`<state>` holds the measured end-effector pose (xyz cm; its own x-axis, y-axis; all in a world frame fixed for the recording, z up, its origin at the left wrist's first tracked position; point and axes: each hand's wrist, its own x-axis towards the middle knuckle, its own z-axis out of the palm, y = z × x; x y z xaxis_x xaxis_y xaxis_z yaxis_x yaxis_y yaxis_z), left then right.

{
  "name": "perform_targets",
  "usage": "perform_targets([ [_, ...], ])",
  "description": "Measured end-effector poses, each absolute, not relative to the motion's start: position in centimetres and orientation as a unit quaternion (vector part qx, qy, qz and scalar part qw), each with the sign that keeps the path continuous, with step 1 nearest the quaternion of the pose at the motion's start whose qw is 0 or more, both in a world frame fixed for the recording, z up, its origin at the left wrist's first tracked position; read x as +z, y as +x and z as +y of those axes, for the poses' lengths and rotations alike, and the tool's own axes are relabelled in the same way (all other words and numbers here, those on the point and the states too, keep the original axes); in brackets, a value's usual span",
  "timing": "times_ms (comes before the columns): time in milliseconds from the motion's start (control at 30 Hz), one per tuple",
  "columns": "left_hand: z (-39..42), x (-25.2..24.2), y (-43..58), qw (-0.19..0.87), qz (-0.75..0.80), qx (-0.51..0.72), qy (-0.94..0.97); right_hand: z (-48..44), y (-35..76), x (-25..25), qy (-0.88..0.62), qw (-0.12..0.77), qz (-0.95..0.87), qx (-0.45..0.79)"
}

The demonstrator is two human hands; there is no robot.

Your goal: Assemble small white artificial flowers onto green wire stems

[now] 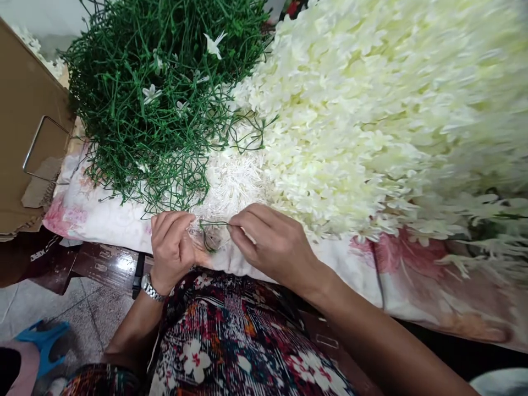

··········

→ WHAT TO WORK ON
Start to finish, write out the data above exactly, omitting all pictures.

→ RESPONSE AREA
`<state>` holds the measured end-effector pose (xyz cm; its own x-axis, y-axis; all in a world frame fixed for the recording, z up, its origin at the left wrist's first tracked position; point and axes: each hand's wrist, its own x-axis towards the middle knuckle, its own z-axis out of the palm, y = z × x; x y z xaxis_x xaxis_y xaxis_z yaxis_x yaxis_y yaxis_z), left then right.

{
  "name": "perform_targets",
  "usage": "perform_targets([ [_, ...], ])",
  "description": "Measured end-effector poses, each absolute, not relative to the motion's start: position in centimetres and orientation as a unit quaternion (vector part qx, qy, qz and scalar part qw), each with the sign that keeps the path continuous, with step 1 nearest the quaternion of the pose at the motion's start whose qw is 0 or more, both in a world frame fixed for the recording, z up, its origin at the left wrist's first tracked position; read x as +z, y as +x and z as +y of those axes, for the poses' lengths and rotations alike, and the tool's own axes are relabelled in the same way (all other words and numbers here, those on the point and the states too, keep the original axes); in brackets, a value's usual span",
  "timing": "times_ms (comes before the columns): time in milliseconds from the motion's start (control at 30 Hz), one per tuple",
  "columns": "left_hand: z (-39..42), x (-25.2..24.2), y (-43..58), qw (-0.19..0.87), qz (-0.75..0.80), qx (-0.51..0.72), qy (-0.94..0.97); right_hand: z (-48..44), y (-35..76), x (-25..25), qy (-0.88..0.62), qw (-0.12..0.77), qz (-0.95..0.87), qx (-0.45..0.79)"
}

The demonstrator is two human hands; there is no robot.

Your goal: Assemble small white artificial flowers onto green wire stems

[now] 

The answer to this exercise has been written out completely.